Norton worries Venezuelan migrants could change Caribbean cultures


By Isanella Patoir

The Minister of Social Cohesion Dr George Norton has expressed worry that the wave of Venezuelan migration to Guyana and other countries of the Caribbean could erode cultural expressions.

“The role of culture to cohesion of the CARICOM community must never be underestimated, particularly in the face of globalization,” Dr Norton said at the opening of the 36th meeting of CARICOM’s Council for Human and Social Development (COHSOD), which is taking place in Guyana.

According to Dr Norton, the region must guard against the domination of culture penetration from elsewhere and actively seek to preserve and promote and guide the direction of cultural heritage.

Dr Norton made particular reference to the humanitarian crisis in Venezuela. Migrants have been fleeing the economic and social crisis in their country and Dr Norton said they are bringing with them their own culture, language and beliefs.

Minister of Social Cohesion Dr George Norton along with Trinidad and Tobago’ Minister of Community Development, Culture and Arts, Dr.
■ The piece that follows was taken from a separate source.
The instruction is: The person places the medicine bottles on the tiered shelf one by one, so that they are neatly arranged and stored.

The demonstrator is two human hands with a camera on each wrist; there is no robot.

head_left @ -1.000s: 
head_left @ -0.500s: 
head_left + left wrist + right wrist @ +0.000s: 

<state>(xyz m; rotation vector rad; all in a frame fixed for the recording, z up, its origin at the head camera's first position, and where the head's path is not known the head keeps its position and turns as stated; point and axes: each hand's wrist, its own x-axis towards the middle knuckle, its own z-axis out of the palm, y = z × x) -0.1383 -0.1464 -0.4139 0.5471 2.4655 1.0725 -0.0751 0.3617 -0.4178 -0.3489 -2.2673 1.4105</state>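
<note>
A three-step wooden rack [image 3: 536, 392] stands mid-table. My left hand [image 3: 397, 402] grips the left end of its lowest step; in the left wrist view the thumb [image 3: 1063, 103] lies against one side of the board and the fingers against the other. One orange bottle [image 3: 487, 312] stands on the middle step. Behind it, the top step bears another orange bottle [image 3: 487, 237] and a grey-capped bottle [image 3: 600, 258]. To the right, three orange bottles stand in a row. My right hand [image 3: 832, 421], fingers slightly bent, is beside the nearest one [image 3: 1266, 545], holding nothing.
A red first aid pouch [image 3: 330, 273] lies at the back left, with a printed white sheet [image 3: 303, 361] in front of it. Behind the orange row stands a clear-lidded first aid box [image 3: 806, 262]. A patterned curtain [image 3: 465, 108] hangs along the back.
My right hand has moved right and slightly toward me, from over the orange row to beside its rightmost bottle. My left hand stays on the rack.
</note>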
Nyan Gadsby-Dolly

“Our culture in the Caribbean will change and evolve; let it not change,” Dr Norton said.

During this meeting of COHSOD, CARICOM Ministers responsible for culture will be discussing policies for the region to create the necessary enabling environment for the development of the creative sector and economy.

The Culture Ministers will also deliberate on ways to deliver coordinated policy initiatives to advance cultural development for the benefit of the region and address the financing of the regional cultural agenda.

Minister of Community Development, Culture and Arts, Dr Nyan Gadsby-Dolly from Trinidad delivered the feature address at the opening ceremony at the CARICOM Secretariat, Greater Georgetown.

“In order to create this self-sustaining cultural economic cycle, the holy grail of all cultural industry discussions, a paradigm shift is required,” Dr Gadsby-Dolly said.

The Trinidadian Minister said the Caribbean genres of music – reggae, soca, calypso and chutney – have led to a globally competitive and successful industry for musicians, dancers and video editors, among others.

“We must place ourselves in the driver’s seat, charting together the course of cultural development based on already identified and most importantly potential cultural assets,” Dr Gadsby-Dolly said.

CARICOM’s Secretary-General, Ambassador Irwin LaRocque, said CARICOM studies have shown that the cultural industry out-performed sectors such as agriculture, finance, insurance and construction in some member states.

However, culture and arts are more central to promoting regional identity in addition to its economic potential, he stated.

“The Cultural Times report completed in 2015 by UNESCO and its partners and based on global mapping report, the global creative economy employed more than 29.5 billion people and generated more than two trillion US dollars in revenue,” LaRoque said.

The Secretary-General said the creative sector has been significantly employing more young persons than any other sector.

In 2015 the CARICOM heads of government recognize the need to find creative ways to sustain culture and prepared a Draft Regional Development Strategy and Action Plan for the Cultural Industries in CARICOM which will be presented at the meeting Thursday.

The region has demonstrated a comparative advantage in sectors such as music, visual art, publishing, festivals, fashion, performing arts and craft.